MEDIA24.ID, BALI - Badan Pengawas Tenaga Nuklir (Bapeten) turut terlibat dalam pengamanan Konferensi Tingkat Tinggi (KTT) World Water Forum (WWF) ke-10 pada 18-25 Mei 2024 di Bali.
Kegiatan tersebut khususnya dari tindak kejahatan yang melibatkan radioaktif dan nuklir. Hal ini sesuai dengan tugas dan fungsi Bapeten dalam menjamin pemanfaatan tenaga nuklir untuk tujuan damai.
Dalam pelaksanaan pengamanan ini Bapeten berkoordinasi dengan Paspampres sebagai koordinator pengamanan pada WWF 2024.
Direktur Keteknikan dan Kesiapsiagaan Nuklir (DK2N) Bapeten, Zulkarnain, mengatakan keterlibatan Bapeten untuk memastikan bahwa tidak ada tindakan penyalahgunaan zat radioaktif untuk tujuan teror guna mengacaukan penyelenggaraan KTT WWF 2024.
Baca Juga: Profil Mayjen TNI Dian Andriani Ratna Dewi, Kowad Pertama Penyandang Pangkat Jenderal Bintang 2
Tim Bapeten bertugas melaksanakan pemetaan awal (baseline) radioaktvitas lingkungan serta pendeteksian di sekitar lokasi kegiatan (monitoring dan sterilisasi) dengan pendampingan dari Paspampres.
“Tim juga berperan sebagai Mobile Expert Support Team (MEST) yang akan membantu tindakan respons pada saat terjadi ancaman atau kejadian keamanan nuklir baik sebelum atau selama kegiatan WWF 2024 berlangsung,” ujar Zulkarnain dalam keterangan yang diterima Media24, Sabtu (18/5/2024).

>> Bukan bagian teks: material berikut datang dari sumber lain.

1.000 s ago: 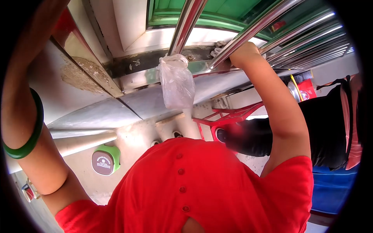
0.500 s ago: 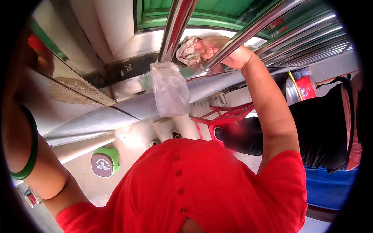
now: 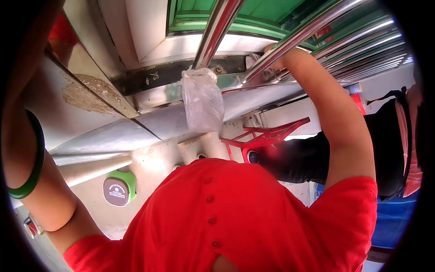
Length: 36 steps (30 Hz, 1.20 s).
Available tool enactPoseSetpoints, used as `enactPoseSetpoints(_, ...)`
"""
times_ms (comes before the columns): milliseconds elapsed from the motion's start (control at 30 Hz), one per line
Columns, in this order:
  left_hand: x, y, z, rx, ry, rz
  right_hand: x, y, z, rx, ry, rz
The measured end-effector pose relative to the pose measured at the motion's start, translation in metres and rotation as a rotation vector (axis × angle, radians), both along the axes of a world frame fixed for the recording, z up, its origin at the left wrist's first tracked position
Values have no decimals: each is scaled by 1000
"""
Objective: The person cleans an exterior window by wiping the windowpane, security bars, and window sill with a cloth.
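My right hand [image 3: 274,58] reaches through the upright metal bars [image 3: 297,38] to the ledge below the green window. A crumpled, dirty pale rag [image 3: 251,61] is at its fingers on the dark, grimy strip of the ledge. One bar crosses in front of the hand and hides most of the fingers. A cloudy plastic bag [image 3: 204,102] hangs at the foot of the nearest bar, left of my hand. My left arm, with a green bangle [image 3: 31,158], rises along the left edge; its hand lies outside the picture.
A green stool [image 3: 118,188] with a brown top stands on the floor at lower left. Right of my feet is a red metal-framed stool or chair [image 3: 263,138]. Another person's dark-clothed leg [image 3: 303,156] reaches in from the right, near a blue container [image 3: 394,217].
My right hand has moved right along the ledge with the rag, passing farther behind the bar. A stretch of dark ledge now shows where the rag was. The view has shifted slightly.
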<state>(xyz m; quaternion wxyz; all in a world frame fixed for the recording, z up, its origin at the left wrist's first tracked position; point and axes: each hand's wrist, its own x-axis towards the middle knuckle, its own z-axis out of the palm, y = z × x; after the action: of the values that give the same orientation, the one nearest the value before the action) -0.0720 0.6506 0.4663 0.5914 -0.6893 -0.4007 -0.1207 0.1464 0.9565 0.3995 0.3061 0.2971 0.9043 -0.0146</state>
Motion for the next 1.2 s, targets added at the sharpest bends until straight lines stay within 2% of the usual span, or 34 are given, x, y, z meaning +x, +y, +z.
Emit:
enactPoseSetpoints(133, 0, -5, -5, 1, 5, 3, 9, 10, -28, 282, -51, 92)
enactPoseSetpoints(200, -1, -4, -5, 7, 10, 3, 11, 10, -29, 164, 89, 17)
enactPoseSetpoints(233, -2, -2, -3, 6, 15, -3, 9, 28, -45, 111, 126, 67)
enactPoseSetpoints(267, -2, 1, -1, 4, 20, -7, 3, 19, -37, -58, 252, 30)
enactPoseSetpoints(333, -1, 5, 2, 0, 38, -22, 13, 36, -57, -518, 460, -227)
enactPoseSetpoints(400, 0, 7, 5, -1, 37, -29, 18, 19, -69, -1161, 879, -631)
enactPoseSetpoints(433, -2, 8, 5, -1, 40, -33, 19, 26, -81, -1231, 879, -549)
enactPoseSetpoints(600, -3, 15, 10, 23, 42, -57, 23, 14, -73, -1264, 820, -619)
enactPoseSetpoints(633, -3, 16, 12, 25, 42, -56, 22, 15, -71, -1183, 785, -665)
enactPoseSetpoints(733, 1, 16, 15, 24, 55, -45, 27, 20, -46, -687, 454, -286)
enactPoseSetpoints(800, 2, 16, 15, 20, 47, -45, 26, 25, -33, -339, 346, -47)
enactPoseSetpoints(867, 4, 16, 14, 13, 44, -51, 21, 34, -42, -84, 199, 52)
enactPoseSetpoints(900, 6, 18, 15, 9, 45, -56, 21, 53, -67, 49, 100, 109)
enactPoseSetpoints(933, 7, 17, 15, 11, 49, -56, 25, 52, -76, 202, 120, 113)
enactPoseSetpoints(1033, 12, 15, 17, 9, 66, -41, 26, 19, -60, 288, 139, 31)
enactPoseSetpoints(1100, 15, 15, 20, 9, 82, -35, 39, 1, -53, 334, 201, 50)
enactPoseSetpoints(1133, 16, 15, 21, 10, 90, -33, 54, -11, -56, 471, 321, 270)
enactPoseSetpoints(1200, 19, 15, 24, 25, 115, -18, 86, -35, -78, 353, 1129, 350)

Bapeten menugaskan 10 personil untuk pengamanan WWF 2024 dengan disertai kelengkapan peralatan deteksi dan respons antara lain spectrometer backpack (spectrometer AT6101C), surveymeter radiasi (RadEye PRD), surveymeter kontaminasi (RadEye B-20), alat identifikasi nuklida (identifinder), APD serta personal dosimeter.
Kegiatan pengamanan dilakukan mulai dari tanggal 16 Mei 2024 dengan melakukan pemetaan tingkat radiasi latar di beberapa lokasi pelaksanaan acara WWF 2024, antara lain venue kegiatan di Bali International Convention Centre (BICC), dan lokasi Gala Dinner di Kawasan GWK Bali.
Pemetaan juga dilakukan di area bandara, dan Kawasan Nusa Dua. Kegiatan ini dimaksudkan untuk mendapatkan data mengenai nilai radioaktivitas lingkungan pada kondisi normal.
Sehingga apabila diketahui terjadi kenaikan nilai radioaktivitas yang melebihi batas yang ditetapkan dan berpotensi mengganggu jalannya WWF 2024, dapat segera diambil langkah respon yang tepat.
Tim Bapeten juga akan melaksanakan kegiatan monitoring tingkat radiasi di sekitar lokasi penyelenggaraan acara, selama acara WWF 2024 berlangsung.
Keikutsertaan Bapeten dalam pengamanan kegiatan WWF 2024 di Bali menunjukan bahwa Pemerintah Republik Indonesia mempunyai komitmen yang tinggi dalam hal keamanan nuklir.